• Problem to solve
Lines in the following data that contain the string "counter" are to be counted. Report only their number.

--- Data shown Enclosed Below ---

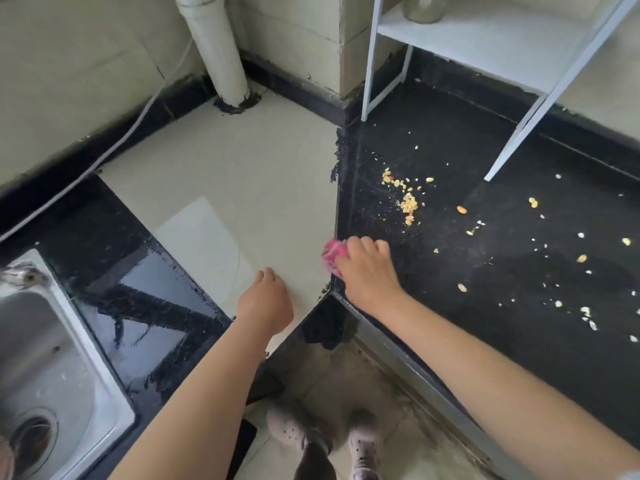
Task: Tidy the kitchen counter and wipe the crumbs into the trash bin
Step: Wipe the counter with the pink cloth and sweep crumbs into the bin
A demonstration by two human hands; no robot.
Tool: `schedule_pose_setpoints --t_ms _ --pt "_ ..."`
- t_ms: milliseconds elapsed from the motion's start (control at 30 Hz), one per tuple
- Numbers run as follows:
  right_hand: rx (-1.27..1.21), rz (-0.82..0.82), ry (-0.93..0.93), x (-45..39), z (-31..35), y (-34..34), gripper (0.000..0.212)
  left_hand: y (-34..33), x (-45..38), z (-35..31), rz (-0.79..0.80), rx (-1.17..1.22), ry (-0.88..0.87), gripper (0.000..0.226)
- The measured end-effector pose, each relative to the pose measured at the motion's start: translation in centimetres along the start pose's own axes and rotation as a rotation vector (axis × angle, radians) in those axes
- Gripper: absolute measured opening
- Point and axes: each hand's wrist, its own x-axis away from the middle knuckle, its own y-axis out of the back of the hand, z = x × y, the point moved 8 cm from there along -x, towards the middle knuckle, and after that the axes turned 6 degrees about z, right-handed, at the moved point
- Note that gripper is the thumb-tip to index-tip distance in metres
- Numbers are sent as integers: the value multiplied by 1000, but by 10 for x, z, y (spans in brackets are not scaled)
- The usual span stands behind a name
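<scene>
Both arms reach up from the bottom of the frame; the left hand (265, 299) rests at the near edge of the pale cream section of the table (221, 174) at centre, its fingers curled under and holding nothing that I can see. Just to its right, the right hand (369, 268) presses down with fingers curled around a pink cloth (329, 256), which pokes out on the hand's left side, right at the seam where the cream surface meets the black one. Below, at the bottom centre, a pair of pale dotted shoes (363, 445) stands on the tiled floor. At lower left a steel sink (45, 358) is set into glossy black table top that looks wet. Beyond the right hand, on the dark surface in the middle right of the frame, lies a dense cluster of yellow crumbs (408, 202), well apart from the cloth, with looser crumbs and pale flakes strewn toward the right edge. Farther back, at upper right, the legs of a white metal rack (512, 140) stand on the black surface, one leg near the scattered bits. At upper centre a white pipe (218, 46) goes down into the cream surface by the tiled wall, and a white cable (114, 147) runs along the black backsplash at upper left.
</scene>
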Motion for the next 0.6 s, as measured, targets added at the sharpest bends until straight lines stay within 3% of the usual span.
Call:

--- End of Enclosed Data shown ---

• Result for this exercise
2